## OpenMP benchmark for Rcpp based codes

Here I test if OpenMP helps with some of the computations.

In [1]:
attach(readRDS('em_optim_difference.rds'))

Here, sample size `N` is around 800, number of variables `P` is around 600. 50 conditions are involved.

In [2]:
X = cbind(X,X,X)

In [3]:
dim(X)

In [4]:
dim(Y)

In [5]:
devtools::load_all('~/GIT/software/mvsusieR')
omp_test = function(m, d, n_thread) {
    x = m$clone(deep=TRUE)
    x$set_thread(n_thread)
    x$fit(d)
    return(0)
}

Loading mvsusieR

Loading required package: mashr

Loading required package: ashr

Loading required package: susieR



I will benchmark it on my 40 CPU threads computer, using number of threads from 1 to 96.

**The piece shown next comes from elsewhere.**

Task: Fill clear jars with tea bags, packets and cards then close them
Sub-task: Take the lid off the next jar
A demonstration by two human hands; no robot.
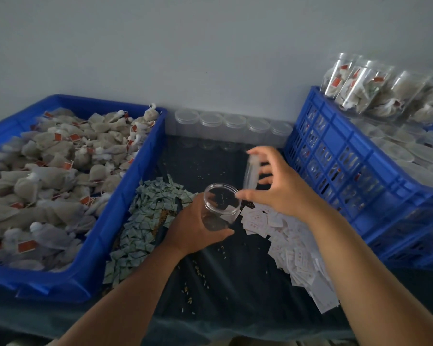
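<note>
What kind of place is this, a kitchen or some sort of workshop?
Probably a small hand-packing station for tea, not a kitchen. A blue bin heaped with tea bags, loose piles of packets and cards on the dark table, and a blue crate stacked with filled jars suggest batch packing.

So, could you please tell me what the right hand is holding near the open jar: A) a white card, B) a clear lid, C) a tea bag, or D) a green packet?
B: the right hand pinches a clear lid, turned on edge, beside the open jar that the left hand grips.
</note>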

## Center and scale the data

In [11]:
d = DenseData$new(X,Y)
d$standardize(T,T)
d$set_residual_variance(resid_Y)

mash_init = MashInitializer$new(list(diag(ncol(Y))), 1)
B = MashRegression$new(ncol(X), mash_init)

In [12]:
res = microbenchmark::microbenchmark(c1 = omp_test(B, d, 1),
c2 = omp_test(B, d, 2), c3 = omp_test(B, d, 3),
c4 = omp_test(B, d, 4), c8 = omp_test(B, d, 8),
c12 = omp_test(B, d, 12), c24 = omp_test(B, d, 24),
c40 = omp_test(B, d, 40), c96 = omp_test(B, d, 96),
times = 30
)

In [13]:
summary(res)[,c('expr', 'mean', 'median')]

expr,mean,median
<fct>,<dbl>,<dbl>
c1,161.0818,136.147
c2,170.6787,119.054
c3,175.371,110.2931
c4,135.8872,118.4377
c8,170.4492,125.5141
c12,151.2837,131.4356
c24,145.8516,124.3913
c40,224.2847,163.7604
c96,345.9077,335.4519


There is no advantage here, as expected, because when data is centered and scaled, the parallazation happens at mixture prior level. Since only one mixture component is used, there is nothing to parallel.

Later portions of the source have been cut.